CREW files TRO to stop White House from destroying documents
Source:
Rebecca Carr // Cox Newspapers
11 Oct 2007 // Citizens for Responsibility and Ethics in Washington sought a temporary restraining order in federal court today to stop the White House from destroying back-up copies of millions of missing emails.
The White House’s office of administration has refused to disclose information about the estimated 5 milllion missing emails that were deleted from the White House computer system from March 2003 until this year.
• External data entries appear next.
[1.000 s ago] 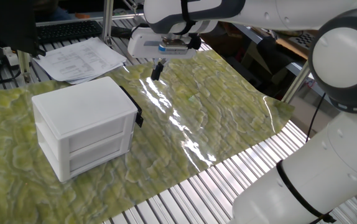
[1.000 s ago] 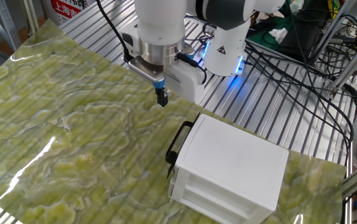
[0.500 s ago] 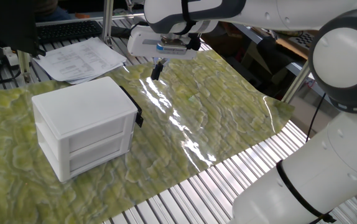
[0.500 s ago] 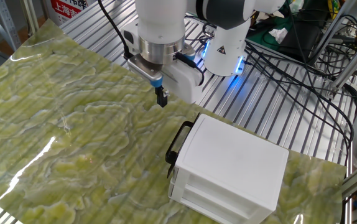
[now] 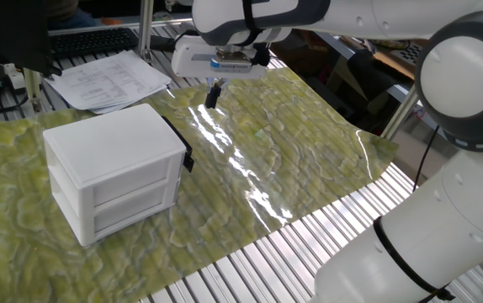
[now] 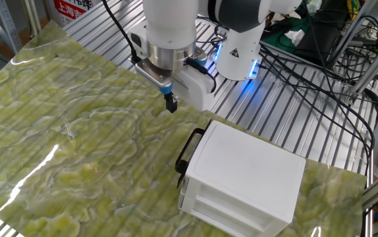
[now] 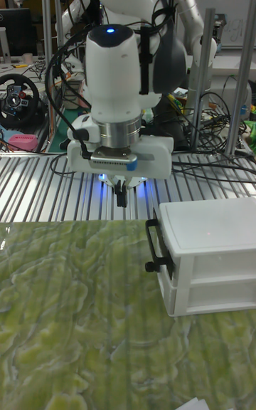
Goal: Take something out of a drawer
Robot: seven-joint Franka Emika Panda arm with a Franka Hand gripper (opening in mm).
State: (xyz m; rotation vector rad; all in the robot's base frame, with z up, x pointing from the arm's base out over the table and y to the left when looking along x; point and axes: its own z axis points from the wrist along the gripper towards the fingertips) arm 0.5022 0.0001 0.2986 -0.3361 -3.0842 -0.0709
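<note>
A small white two-drawer box (image 5: 114, 160) (image 6: 245, 174) (image 7: 213, 253) stands on the green mat. Its upper drawer (image 7: 213, 262) is pushed in, with a black handle (image 5: 181, 147) (image 6: 189, 151) (image 7: 151, 245) on the front. The something is hidden. My gripper (image 5: 212, 95) (image 6: 170, 104) (image 7: 122, 198) hangs above the mat, a short way out from the handle side of the box and higher than it. Its two black fingers are shut together and point down, with nothing between them.
Papers (image 5: 111, 80) and a keyboard (image 5: 90, 40) lie behind the box. The arm's base (image 6: 238, 56) and a tangle of cables (image 6: 307, 59) sit behind the mat on the slatted metal table (image 6: 288, 125). The green mat (image 6: 64, 151) stretches out in front of the handle.
</note>
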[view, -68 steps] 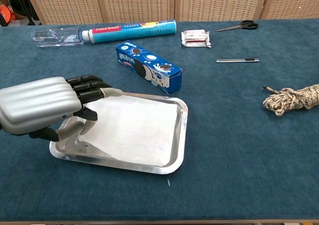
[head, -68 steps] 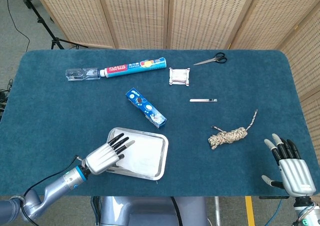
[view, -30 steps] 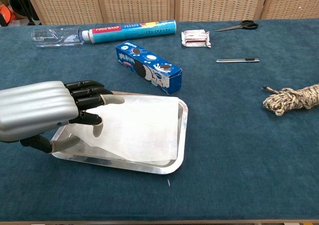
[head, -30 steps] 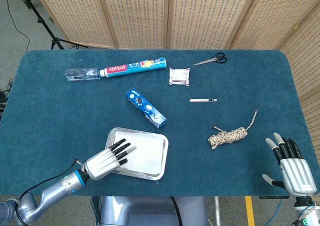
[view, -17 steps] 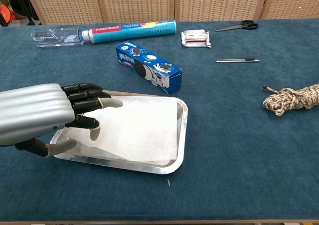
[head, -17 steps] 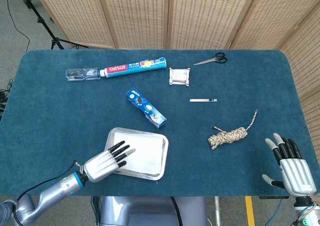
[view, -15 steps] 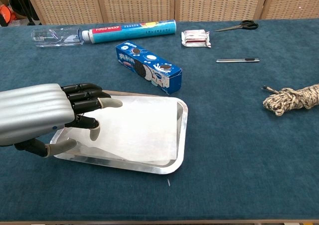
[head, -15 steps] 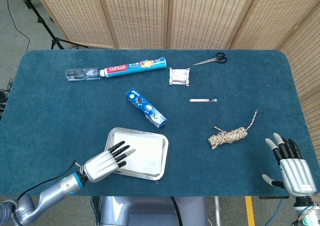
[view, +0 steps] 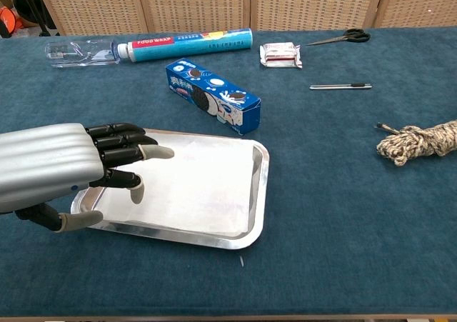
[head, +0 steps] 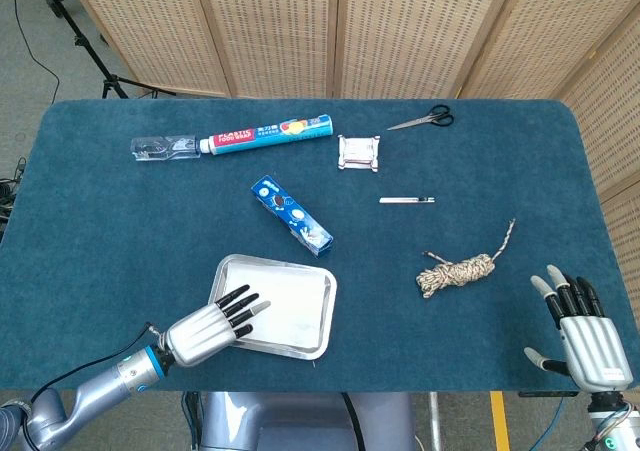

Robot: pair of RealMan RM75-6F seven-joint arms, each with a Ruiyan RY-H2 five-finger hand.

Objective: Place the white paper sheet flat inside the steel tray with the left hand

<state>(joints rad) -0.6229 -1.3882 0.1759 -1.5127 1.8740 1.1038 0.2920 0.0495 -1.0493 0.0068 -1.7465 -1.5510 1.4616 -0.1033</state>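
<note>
The white paper sheet (view: 196, 183) lies flat inside the steel tray (view: 261, 186), seen from above as paper sheet (head: 288, 298) in tray (head: 325, 316). My left hand (view: 61, 166) hovers over the tray's left end with fingers spread and nothing held; from the head camera the left hand (head: 205, 328) sits at the tray's near-left corner. My right hand (head: 585, 333) rests open at the table's near-right edge, far from the tray.
A blue cookie box (view: 213, 97) lies just behind the tray. Farther back are a toothpaste box (view: 187, 43), a clear bottle (view: 75, 51), a small packet (view: 280, 54), scissors (view: 341, 36) and a pen (view: 340, 86). A rope bundle (view: 418, 141) lies at the right.
The left hand has let go of the paper and drawn back toward the near-left. The sheet's lifted left edge has dropped flat into the tray. The right hand has not moved.
</note>
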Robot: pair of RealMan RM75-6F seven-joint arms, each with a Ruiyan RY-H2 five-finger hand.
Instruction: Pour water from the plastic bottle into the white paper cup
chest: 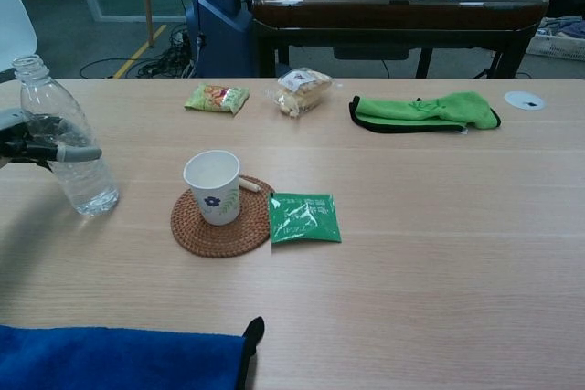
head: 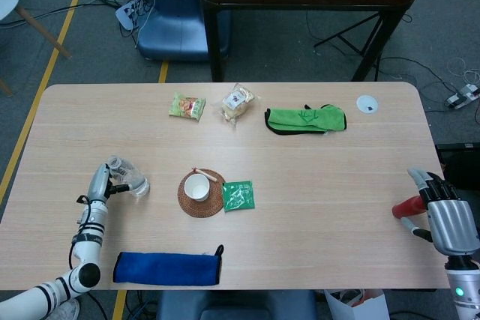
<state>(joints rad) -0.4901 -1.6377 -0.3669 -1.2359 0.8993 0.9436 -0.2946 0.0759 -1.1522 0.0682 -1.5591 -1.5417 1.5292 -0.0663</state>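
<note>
Task at early stage: left hand [chest: 27, 139] w/ fingers wrapped round upright, uncapped plastic bottle [chest: 69, 139], left of white paper cup [chest: 212, 186] on woven coaster [chest: 219, 230], cup looks empty, pour not begun; right hand [head: 448, 219] idle at table [head: 337, 185] edge, fingers loosely apart, holding nothing.

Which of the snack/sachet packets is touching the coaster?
The green sachet, lying flat against the woven coaster's right edge. The other two packets sit at the table's far side.
</note>
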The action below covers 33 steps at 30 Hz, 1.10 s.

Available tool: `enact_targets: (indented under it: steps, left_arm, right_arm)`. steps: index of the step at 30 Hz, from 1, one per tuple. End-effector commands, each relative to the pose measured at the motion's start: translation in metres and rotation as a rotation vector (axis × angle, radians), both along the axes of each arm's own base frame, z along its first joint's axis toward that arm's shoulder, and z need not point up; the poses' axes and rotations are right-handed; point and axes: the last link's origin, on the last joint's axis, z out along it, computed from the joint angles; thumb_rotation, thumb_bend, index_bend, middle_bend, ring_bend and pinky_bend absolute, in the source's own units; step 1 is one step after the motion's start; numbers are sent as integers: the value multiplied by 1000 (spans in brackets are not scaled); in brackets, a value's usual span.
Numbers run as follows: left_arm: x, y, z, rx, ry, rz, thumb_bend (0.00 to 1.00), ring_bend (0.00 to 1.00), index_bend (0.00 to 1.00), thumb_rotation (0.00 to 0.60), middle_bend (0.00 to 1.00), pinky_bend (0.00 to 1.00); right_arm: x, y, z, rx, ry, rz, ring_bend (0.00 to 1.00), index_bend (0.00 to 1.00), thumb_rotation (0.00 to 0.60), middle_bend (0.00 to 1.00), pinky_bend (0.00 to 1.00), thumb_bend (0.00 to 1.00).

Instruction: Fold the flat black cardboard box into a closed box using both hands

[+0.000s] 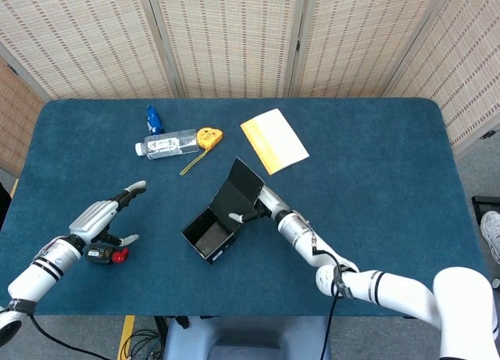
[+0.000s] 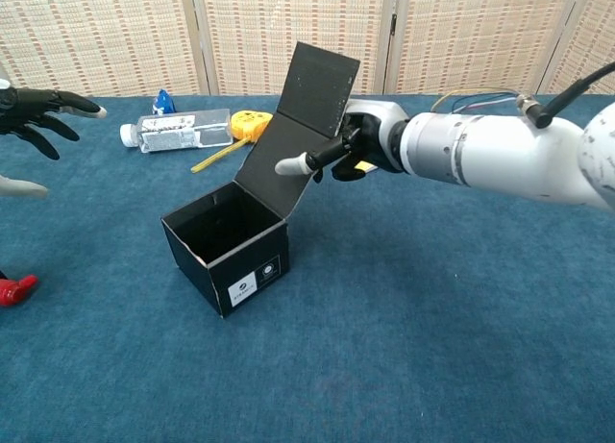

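The black cardboard box (image 1: 208, 237) (image 2: 227, 242) stands open on the blue table with its lid flap (image 1: 240, 190) (image 2: 306, 119) raised behind it. My right hand (image 1: 255, 211) (image 2: 352, 149) is at the flap's right edge. It pinches the flap, with one finger (image 2: 293, 164) laid across the inner face and the other fingers curled behind. My left hand (image 1: 98, 217) (image 2: 36, 110) hovers well to the left of the box, fingers spread, holding nothing.
A small red and black tool (image 1: 108, 255) (image 2: 13, 289) lies under my left hand. A plastic bottle (image 1: 166, 144) (image 2: 173, 131), a yellow tape measure (image 1: 208, 137) (image 2: 252, 125) and a yellow-edged booklet (image 1: 273, 140) lie at the back of the table.
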Motion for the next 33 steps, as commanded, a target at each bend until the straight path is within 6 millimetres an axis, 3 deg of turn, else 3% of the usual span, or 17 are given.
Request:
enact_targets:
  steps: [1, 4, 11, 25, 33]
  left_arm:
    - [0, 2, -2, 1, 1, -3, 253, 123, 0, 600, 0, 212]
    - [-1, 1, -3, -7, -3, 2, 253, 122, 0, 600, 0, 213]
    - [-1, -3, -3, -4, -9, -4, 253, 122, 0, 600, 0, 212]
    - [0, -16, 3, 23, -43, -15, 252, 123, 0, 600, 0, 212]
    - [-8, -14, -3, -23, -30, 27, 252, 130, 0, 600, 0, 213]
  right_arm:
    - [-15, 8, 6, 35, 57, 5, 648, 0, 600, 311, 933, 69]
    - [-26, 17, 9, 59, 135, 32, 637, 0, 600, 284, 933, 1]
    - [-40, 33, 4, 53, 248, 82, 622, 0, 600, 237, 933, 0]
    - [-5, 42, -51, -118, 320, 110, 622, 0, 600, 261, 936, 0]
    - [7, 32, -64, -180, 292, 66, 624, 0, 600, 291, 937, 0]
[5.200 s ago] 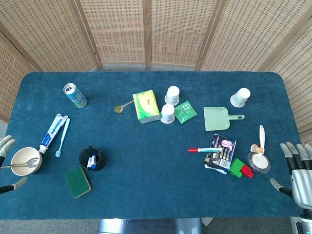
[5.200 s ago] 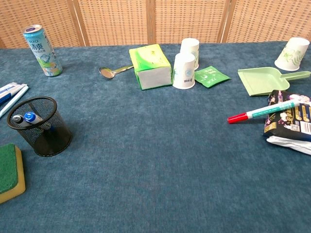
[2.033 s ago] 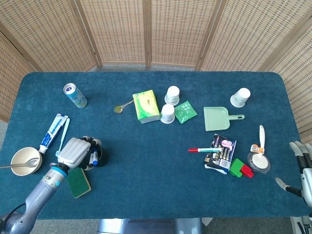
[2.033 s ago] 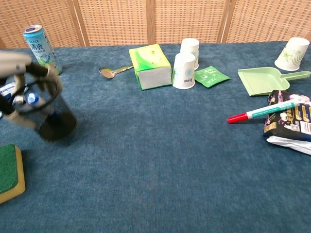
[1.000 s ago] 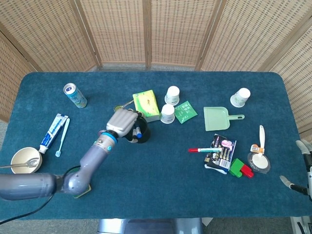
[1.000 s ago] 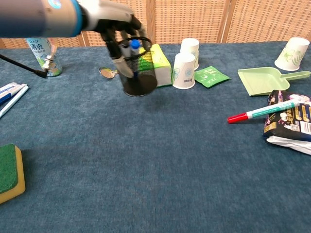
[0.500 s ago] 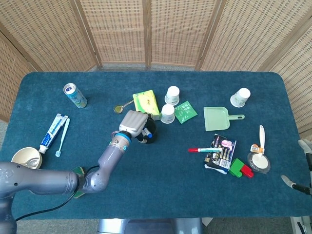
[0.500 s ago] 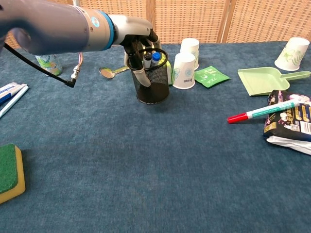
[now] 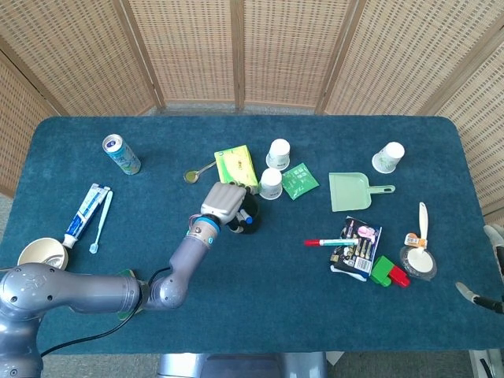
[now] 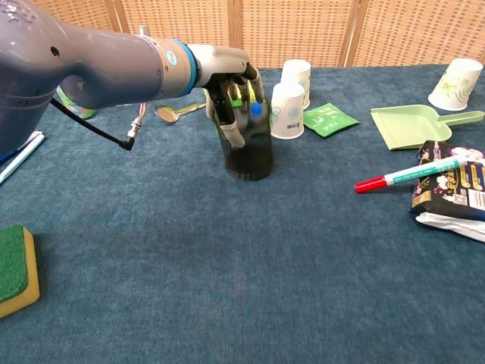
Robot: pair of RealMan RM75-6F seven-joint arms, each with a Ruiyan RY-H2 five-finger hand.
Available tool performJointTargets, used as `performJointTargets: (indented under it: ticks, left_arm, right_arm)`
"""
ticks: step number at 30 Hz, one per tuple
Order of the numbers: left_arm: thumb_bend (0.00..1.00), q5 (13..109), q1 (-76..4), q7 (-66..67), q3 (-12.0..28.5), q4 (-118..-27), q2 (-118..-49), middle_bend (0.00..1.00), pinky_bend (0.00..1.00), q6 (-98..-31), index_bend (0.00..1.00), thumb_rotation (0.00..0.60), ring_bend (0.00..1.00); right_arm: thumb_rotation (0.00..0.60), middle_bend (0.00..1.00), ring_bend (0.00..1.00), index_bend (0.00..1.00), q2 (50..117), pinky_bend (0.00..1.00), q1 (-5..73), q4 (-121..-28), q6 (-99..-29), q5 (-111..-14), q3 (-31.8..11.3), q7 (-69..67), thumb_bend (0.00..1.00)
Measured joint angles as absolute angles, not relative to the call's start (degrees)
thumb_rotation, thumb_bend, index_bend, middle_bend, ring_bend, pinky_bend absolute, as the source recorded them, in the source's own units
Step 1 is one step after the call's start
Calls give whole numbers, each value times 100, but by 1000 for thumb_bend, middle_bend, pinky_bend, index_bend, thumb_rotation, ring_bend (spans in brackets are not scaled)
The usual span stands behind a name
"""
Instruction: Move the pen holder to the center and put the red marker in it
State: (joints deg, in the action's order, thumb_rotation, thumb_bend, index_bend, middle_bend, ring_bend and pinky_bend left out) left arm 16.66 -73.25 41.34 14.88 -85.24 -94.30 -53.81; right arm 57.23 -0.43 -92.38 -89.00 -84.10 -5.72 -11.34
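The black mesh pen holder (image 9: 244,224) (image 10: 248,145), with blue-capped pens inside, is near the table's middle, just in front of the green tissue box. My left hand (image 9: 223,202) (image 10: 227,89) grips it around the rim and side; its image is blurred in the chest view. The red marker (image 9: 331,242) (image 10: 410,174), red cap and teal-white body, lies to the right, resting partly on a snack packet (image 9: 358,249). Only the fingertips and thumb of my right hand (image 9: 498,240) show at the right edge of the head view, apart and holding nothing.
Behind the holder are the green tissue box (image 9: 235,170), two paper cups (image 9: 271,184) and a green sachet (image 9: 300,180). A green dustpan (image 9: 350,191) lies to the right. A can (image 9: 121,154), toothpaste, a bowl and a sponge (image 10: 15,269) are on the left.
My left hand reached the holder at the front left, gripped it and carried it right toward the table's middle. My right hand has drawn further off the right edge.
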Motion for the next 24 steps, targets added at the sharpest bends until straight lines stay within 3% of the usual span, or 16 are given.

The emails are important because they document the inner workings of top White House aides.
CREW and the National Security Archive, a public research library at George Washington University, filed independent lawsuits seeking information about the emails, saying their destruction would violate the Presidential Records Act and the Federal Records Act.
Anne Weisman, general counsel at CREW, said a temporary restraining order is necessary because the White House has repeatedly failed to assure the public that it would preserve back-up copies of the missing emails.
Weisman sent a letter to Alan Swendiman, director of the office of administration, seeking “immediate written assurances that the OA has taken, and will continue to take, all steps necessary to preserve the back-up tapes, which at this point are all that is left of the large volume of historically important documents deleted from the servers.”
The only response that Weisman received, after much haggling, was that the office would protect all emails from Sept. 25, 2007 forward. That is the date that the ethics watchdog filed their lawsuit. There was no mention, despite a follow-up request, about the missing emails prior to that date, raising red flags at the ethics watchdog group.
"It’s imperative that they be under a legal obligation to preserve them," Weisman said. "I don’t think anyone has any confidence that these historical records are in good hands. Millions of emails are missing and they have refused to restore them."